## EXERCISE GOAL
Please say how many lines in the entries below hold the string "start", with no other words.

## EXERCISE DATA
* * * * * * * * *

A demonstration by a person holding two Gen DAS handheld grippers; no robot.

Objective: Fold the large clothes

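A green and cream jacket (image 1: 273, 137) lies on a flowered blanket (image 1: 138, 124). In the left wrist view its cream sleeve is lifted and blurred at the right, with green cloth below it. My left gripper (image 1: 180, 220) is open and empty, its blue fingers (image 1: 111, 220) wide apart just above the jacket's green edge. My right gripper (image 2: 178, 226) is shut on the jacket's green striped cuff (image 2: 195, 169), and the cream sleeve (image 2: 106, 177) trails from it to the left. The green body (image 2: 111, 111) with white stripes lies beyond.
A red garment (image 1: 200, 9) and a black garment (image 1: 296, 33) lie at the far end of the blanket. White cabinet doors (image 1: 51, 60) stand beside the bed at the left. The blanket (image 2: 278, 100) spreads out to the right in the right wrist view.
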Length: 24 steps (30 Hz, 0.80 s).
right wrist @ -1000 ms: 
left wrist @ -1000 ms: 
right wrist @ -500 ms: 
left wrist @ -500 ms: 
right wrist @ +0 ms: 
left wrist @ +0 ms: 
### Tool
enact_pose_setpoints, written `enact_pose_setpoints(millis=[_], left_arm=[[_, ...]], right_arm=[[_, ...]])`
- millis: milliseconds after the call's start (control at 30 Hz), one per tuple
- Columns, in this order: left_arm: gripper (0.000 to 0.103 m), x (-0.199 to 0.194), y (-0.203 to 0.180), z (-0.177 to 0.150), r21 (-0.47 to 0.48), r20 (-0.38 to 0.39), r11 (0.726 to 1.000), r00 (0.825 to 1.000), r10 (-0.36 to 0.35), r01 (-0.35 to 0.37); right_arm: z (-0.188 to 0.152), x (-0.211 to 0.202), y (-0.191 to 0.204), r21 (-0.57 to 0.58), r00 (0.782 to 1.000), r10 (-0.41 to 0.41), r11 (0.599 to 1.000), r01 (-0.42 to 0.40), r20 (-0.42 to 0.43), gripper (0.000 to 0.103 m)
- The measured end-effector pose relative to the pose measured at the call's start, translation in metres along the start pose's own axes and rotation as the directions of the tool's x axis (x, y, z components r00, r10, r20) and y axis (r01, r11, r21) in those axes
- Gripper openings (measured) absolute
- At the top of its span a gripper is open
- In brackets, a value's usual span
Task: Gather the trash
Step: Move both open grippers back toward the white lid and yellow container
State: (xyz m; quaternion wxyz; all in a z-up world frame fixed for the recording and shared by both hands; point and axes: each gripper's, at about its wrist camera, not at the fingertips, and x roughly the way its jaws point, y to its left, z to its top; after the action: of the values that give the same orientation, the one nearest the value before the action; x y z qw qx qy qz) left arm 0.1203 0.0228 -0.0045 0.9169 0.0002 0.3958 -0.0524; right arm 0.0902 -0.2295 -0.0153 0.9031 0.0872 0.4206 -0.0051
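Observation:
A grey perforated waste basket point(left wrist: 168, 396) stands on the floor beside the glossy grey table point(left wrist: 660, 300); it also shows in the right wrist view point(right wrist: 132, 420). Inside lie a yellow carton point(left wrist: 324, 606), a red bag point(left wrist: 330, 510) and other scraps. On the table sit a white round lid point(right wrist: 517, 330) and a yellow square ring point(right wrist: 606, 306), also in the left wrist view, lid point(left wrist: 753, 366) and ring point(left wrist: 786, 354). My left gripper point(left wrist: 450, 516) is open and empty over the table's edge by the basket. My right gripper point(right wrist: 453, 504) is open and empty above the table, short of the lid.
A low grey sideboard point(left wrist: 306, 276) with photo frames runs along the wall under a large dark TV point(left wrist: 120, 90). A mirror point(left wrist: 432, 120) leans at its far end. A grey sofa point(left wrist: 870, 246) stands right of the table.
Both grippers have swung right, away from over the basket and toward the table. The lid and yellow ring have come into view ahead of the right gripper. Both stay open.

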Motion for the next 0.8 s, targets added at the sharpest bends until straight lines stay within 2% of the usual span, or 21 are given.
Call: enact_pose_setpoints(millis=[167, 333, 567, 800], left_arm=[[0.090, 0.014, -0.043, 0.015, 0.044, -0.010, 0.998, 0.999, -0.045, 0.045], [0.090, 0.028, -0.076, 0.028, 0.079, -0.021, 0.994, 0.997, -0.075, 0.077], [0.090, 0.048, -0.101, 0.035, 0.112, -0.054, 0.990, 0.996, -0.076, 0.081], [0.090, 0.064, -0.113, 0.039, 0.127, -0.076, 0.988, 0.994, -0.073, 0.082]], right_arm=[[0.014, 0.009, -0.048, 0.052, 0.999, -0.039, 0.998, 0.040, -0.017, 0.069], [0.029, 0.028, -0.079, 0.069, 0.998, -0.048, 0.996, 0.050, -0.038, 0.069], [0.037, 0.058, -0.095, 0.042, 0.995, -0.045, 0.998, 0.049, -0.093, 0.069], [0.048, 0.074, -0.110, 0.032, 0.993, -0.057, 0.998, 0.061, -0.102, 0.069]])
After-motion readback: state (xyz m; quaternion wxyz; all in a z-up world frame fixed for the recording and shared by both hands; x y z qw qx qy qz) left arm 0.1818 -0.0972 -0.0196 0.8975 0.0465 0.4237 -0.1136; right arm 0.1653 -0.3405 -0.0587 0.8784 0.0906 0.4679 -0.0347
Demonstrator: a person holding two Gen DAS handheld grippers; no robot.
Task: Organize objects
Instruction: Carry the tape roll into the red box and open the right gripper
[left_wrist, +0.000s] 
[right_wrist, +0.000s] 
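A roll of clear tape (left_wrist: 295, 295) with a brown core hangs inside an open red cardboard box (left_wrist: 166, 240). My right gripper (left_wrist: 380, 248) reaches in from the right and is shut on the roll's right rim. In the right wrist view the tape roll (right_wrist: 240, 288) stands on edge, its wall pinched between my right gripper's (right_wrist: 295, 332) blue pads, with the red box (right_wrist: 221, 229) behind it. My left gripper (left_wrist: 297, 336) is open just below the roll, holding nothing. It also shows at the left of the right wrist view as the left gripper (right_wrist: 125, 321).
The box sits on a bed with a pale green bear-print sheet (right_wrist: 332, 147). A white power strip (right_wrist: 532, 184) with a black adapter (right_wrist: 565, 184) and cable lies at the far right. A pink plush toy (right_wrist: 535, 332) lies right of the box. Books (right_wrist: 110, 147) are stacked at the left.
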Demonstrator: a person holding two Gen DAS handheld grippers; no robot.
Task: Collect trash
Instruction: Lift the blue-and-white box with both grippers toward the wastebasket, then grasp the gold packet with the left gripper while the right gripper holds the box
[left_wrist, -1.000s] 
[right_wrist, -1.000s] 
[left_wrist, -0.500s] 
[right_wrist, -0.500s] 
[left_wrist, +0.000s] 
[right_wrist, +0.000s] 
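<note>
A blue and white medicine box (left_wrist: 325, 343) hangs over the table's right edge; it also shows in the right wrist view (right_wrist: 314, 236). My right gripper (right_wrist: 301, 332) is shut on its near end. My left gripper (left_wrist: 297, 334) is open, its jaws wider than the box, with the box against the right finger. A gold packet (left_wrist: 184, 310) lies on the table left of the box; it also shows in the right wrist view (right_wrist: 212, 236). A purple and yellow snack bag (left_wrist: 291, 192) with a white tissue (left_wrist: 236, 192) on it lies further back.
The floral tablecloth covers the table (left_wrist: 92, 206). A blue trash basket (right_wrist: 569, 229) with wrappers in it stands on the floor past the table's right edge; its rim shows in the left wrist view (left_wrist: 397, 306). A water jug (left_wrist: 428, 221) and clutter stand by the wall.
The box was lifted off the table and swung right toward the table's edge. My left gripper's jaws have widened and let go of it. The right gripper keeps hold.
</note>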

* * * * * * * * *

## REPLY
2